### ASSIGNMENT
Please write out the listing again, keeping every character the same.
━━━
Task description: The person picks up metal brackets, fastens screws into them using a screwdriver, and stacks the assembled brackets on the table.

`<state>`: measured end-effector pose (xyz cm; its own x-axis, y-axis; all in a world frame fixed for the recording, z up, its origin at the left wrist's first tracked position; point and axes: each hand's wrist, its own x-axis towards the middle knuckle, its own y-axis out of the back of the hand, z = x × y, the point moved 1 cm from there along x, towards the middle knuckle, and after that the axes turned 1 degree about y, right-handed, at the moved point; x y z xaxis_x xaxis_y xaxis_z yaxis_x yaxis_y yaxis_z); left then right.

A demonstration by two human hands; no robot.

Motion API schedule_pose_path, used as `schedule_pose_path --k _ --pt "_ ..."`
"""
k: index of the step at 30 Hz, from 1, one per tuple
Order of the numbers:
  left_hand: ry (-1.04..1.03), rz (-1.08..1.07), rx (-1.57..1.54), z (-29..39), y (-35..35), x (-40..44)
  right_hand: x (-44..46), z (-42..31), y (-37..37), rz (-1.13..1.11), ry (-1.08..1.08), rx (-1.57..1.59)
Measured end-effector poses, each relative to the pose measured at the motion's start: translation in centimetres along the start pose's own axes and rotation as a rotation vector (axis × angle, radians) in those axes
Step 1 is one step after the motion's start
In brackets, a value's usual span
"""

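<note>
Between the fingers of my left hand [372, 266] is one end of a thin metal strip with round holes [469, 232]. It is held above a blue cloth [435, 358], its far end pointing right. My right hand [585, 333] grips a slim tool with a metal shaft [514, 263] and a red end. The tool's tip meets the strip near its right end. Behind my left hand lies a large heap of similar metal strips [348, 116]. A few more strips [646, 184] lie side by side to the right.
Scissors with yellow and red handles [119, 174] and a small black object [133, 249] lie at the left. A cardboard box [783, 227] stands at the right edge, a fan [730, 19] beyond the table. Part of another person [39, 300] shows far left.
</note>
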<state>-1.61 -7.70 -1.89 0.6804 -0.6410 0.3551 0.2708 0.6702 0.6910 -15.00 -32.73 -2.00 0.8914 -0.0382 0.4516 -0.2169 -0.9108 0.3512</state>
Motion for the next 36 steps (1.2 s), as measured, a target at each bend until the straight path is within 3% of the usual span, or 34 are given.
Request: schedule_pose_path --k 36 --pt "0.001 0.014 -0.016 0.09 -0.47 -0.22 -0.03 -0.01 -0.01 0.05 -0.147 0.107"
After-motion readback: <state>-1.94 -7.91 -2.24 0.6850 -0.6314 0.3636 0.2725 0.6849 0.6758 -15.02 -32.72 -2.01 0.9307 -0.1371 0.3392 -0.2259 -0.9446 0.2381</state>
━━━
### SOLUTION FOR THIS TASK
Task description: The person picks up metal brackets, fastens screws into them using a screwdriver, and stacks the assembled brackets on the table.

`<state>`: measured end-effector pose (xyz cm; its own x-axis, y-axis; all in a world frame fixed for the recording, z up, its origin at the left wrist's first tracked position; point and axes: each hand's wrist, its own x-axis towards the middle knuckle, its own y-axis out of the back of the hand, z = x × y, the point moved 1 cm from there along x, towards the middle knuckle, and after that the axes turned 1 degree about y, right-handed, at the moved point; x y z xaxis_x xaxis_y xaxis_z yaxis_x yaxis_y yaxis_z); left then right.

A demonstration by two human hands; no robot.

Motion API schedule_pose_path, used as `schedule_pose_path --k _ --pt "_ ..."`
"""
k: index of the step at 30 Hz, from 1, one per tuple
Order of the numbers:
  left_hand: ry (-1.04..1.03), rz (-1.08..1.07), rx (-1.57..1.54), z (-29..39), y (-35..35), x (-40..44)
  right_hand: x (-44..46), z (-42..31), y (-37..37), rz (-1.13..1.11), ry (-1.08..1.08), rx (-1.57..1.59)
Measured end-effector poses, each relative to the pose measured at the motion's start: translation in centimetres along the start pose's own axes and rotation as a rotation vector (axis × angle, radians) in those axes
Step 1 is one step after the motion's start
In brackets, a value's usual span
"""

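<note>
Between the fingers of my left hand [372, 266] is one end of a thin metal strip with round holes [469, 232]. It is held above a blue cloth [435, 358], its far end pointing right. My right hand [585, 333] grips a slim tool with a metal shaft [514, 263] and a red end. The tool's tip meets the strip near its right end. Behind my left hand lies a large heap of similar metal strips [348, 116]. A few more strips [646, 184] lie side by side to the right.
Scissors with yellow and red handles [119, 174] and a small black object [133, 249] lie at the left. A cardboard box [783, 227] stands at the right edge, a fan [730, 19] beyond the table. Part of another person [39, 300] shows far left.
</note>
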<state>-1.61 -7.70 -1.89 0.6804 -0.6410 0.3551 0.2708 0.6702 0.6910 -15.00 -32.73 -2.00 0.8914 -0.0382 0.4516 -0.2169 -0.9108 0.3512</state>
Motion for the next 36 steps (1.2 s), as measured, a target at each bend until the straight path is within 3% of the usual span, or 34 are given.
Request: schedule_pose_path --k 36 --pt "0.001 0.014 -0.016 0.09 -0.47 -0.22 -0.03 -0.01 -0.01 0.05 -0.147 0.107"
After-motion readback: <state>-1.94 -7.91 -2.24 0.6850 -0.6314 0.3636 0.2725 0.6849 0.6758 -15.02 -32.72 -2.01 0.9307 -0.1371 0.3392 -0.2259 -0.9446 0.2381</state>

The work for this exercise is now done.